PROBLEM DESCRIPTION.
For the listing below, report all lines that hold the word "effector".

++++ INPUT MATERIAL

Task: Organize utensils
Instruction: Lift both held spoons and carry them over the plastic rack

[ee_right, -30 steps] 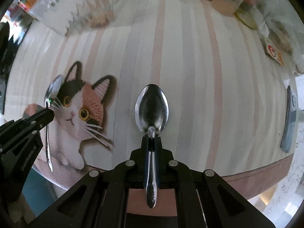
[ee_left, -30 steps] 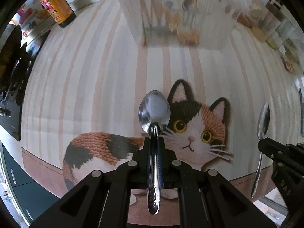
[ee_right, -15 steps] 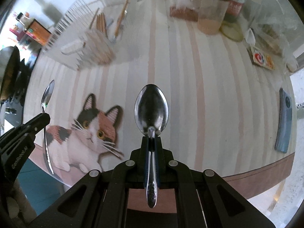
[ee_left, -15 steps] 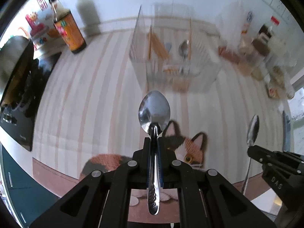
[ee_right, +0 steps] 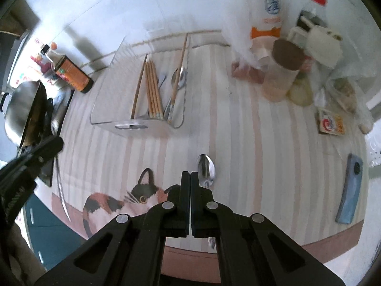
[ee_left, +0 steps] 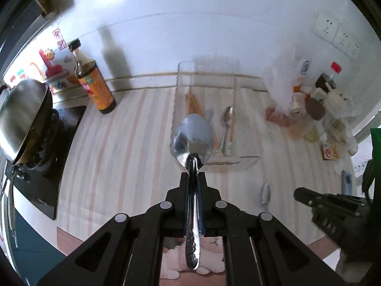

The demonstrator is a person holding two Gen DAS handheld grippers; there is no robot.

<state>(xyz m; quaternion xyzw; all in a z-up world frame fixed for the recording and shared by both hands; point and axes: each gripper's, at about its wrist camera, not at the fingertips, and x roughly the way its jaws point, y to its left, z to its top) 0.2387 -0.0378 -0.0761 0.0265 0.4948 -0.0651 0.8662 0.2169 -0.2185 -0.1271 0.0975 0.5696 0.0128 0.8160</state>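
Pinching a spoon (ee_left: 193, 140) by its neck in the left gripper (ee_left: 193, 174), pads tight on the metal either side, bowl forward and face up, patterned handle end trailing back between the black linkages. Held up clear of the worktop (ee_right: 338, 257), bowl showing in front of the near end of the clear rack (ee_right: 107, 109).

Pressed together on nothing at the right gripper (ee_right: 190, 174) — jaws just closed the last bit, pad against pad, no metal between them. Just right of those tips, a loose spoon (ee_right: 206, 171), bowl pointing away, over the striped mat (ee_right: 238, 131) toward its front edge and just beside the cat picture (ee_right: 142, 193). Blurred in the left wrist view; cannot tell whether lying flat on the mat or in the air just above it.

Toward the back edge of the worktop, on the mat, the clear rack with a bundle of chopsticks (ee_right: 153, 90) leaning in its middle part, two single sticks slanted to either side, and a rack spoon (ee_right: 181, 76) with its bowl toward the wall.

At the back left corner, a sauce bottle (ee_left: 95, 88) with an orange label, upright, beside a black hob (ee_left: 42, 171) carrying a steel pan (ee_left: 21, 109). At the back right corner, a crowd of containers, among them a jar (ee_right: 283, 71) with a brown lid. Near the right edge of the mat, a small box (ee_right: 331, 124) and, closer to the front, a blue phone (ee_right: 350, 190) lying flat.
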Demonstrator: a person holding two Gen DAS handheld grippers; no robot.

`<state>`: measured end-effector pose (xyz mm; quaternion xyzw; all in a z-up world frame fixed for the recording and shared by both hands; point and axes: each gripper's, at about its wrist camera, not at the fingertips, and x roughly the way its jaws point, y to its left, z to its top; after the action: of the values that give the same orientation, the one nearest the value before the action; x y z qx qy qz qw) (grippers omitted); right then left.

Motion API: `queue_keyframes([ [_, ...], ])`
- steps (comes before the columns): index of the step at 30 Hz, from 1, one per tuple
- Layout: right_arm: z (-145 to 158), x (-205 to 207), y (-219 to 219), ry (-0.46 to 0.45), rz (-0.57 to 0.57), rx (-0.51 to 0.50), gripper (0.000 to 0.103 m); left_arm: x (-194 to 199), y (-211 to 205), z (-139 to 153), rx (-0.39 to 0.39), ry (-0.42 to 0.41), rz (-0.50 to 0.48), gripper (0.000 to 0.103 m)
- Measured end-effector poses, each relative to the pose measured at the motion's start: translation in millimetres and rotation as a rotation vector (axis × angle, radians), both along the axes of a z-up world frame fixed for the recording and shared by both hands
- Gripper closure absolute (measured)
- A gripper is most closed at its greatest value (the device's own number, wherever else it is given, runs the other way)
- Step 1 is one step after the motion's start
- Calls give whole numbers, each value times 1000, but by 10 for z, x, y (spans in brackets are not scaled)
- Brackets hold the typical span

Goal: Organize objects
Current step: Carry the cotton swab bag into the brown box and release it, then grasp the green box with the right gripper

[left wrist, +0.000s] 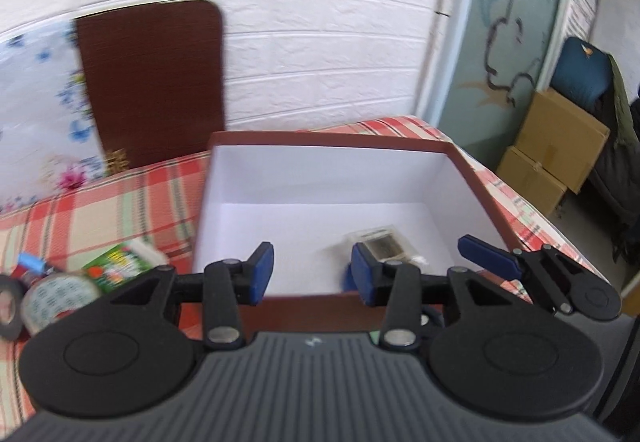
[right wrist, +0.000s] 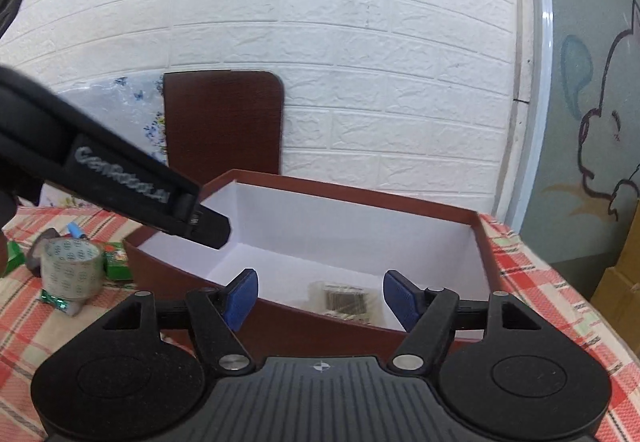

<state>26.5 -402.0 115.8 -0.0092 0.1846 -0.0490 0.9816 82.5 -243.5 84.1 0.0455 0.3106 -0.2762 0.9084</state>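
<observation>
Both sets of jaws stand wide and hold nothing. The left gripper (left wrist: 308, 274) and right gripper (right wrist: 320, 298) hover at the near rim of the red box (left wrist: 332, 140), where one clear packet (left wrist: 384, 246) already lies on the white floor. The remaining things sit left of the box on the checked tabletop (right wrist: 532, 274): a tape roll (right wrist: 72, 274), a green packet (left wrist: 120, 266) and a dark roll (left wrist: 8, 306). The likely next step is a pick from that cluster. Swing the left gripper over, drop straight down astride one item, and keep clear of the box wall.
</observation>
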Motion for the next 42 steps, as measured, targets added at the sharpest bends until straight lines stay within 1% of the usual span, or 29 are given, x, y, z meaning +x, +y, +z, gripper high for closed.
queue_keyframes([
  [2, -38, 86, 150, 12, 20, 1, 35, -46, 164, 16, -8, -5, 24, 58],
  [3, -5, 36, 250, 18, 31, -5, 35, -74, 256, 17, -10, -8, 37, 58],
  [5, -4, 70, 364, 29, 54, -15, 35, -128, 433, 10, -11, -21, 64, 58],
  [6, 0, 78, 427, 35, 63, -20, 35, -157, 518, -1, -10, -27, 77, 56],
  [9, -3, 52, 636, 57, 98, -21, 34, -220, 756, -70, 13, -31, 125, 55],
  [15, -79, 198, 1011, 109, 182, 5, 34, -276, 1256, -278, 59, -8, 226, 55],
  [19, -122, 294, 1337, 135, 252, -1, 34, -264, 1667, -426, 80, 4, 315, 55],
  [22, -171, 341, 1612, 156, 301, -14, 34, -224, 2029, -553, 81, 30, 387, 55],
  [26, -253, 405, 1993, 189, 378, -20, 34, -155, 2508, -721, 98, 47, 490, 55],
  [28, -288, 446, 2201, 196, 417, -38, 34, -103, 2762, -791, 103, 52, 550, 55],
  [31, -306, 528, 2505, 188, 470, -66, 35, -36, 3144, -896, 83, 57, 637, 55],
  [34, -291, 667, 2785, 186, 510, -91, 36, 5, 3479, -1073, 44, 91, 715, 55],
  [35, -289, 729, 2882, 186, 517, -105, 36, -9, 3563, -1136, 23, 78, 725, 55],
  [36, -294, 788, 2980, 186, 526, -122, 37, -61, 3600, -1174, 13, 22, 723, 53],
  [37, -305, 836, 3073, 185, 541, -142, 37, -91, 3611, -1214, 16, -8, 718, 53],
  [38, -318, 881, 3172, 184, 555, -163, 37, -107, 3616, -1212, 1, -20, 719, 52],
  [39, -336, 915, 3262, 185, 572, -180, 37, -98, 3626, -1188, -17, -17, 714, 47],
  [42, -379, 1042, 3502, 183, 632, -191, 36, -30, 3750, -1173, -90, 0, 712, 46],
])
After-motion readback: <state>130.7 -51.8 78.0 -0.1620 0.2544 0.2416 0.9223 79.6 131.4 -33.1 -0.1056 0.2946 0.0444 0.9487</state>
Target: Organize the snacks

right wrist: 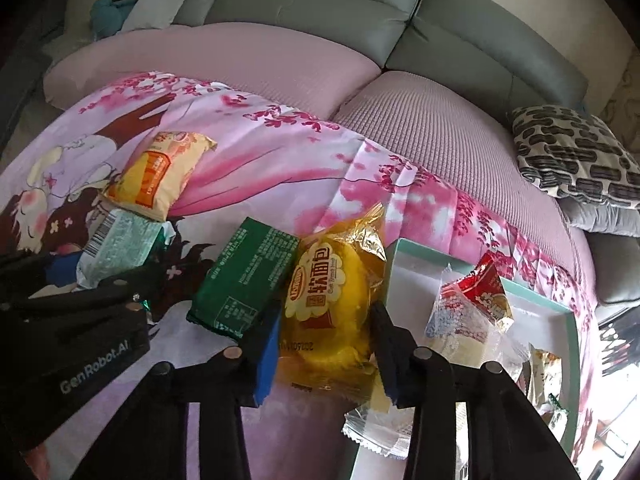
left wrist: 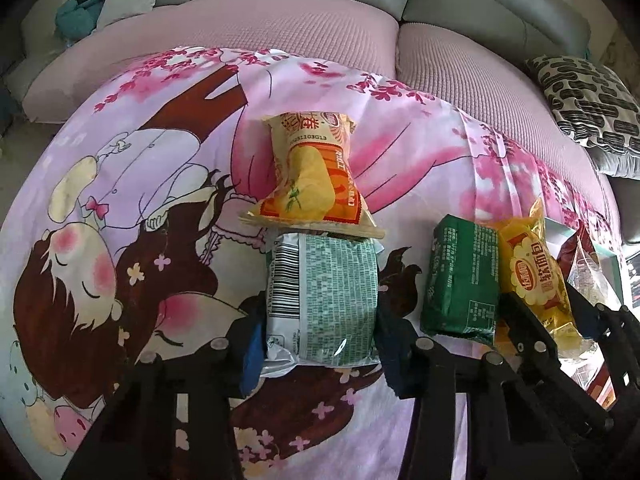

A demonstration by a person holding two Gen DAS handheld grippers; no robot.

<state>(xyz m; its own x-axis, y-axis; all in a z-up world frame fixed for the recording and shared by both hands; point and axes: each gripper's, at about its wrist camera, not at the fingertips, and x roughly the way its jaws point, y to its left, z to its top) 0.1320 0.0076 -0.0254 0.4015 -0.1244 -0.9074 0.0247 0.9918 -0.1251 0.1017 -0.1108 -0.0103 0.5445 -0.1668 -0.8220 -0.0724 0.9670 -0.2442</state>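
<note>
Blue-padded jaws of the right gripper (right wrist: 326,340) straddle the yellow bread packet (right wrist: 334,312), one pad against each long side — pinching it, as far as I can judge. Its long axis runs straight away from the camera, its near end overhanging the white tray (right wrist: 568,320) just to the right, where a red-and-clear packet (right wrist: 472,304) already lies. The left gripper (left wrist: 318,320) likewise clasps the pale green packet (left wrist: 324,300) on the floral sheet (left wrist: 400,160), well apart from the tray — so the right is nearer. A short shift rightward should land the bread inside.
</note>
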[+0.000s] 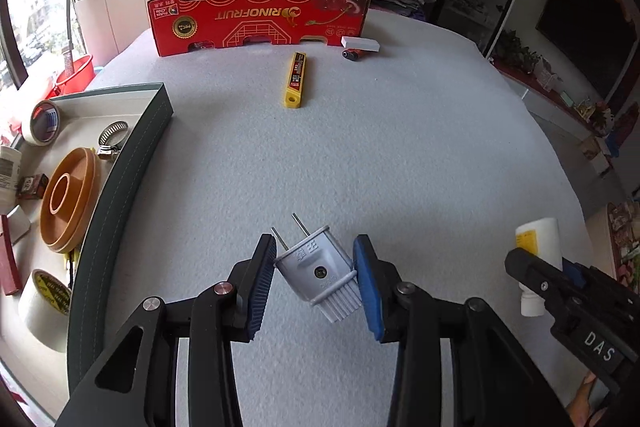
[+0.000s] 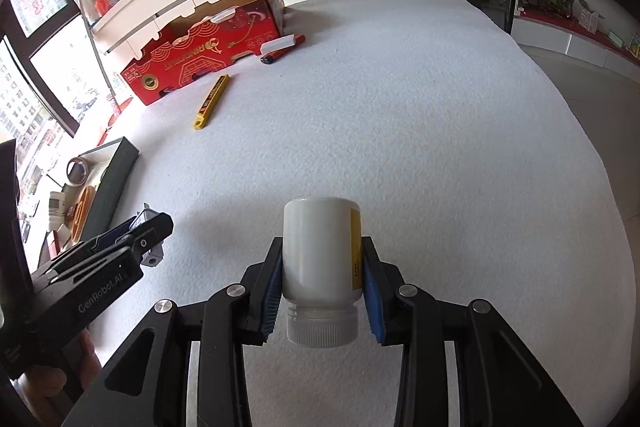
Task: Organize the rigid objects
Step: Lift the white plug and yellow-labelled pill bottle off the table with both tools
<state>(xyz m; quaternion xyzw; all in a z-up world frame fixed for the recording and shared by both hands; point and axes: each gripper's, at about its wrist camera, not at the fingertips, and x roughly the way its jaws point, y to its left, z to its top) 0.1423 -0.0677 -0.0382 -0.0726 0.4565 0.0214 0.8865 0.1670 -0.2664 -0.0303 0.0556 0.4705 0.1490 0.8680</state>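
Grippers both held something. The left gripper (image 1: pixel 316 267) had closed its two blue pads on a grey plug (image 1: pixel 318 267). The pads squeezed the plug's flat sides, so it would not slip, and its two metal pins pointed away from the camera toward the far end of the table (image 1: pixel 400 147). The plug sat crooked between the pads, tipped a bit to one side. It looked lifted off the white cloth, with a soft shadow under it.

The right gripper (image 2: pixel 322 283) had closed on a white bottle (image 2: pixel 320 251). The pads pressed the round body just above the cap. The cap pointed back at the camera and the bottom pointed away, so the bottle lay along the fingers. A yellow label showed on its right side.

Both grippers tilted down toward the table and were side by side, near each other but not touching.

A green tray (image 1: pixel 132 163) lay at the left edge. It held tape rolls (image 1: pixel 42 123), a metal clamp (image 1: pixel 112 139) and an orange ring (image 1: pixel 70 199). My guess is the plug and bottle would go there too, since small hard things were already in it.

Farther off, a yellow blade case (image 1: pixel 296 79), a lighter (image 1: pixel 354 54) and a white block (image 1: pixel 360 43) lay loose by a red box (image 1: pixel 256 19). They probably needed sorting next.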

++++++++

TASK OUTPUT.
`<state>`: measured end-effector pose (xyz mm; quaternion xyzw; all in a z-up world frame fixed for the recording and shared by both hands; point and axes: each gripper's, at about its wrist camera, not at the fingertips, and x roughly the way its jaws point, y to its left, z to its top; after the action: of the values that give the same orientation, the one nearest the value before the action; x y z qx qy qz qw) (grippers omitted); right then left.
- Measured end-effector poses, each relative to the pose measured at the motion's start: translation in millimetres and rotation as a rotation vector (axis × angle, radians), both along the axes of a z-up world frame fixed for the recording and shared by both hands

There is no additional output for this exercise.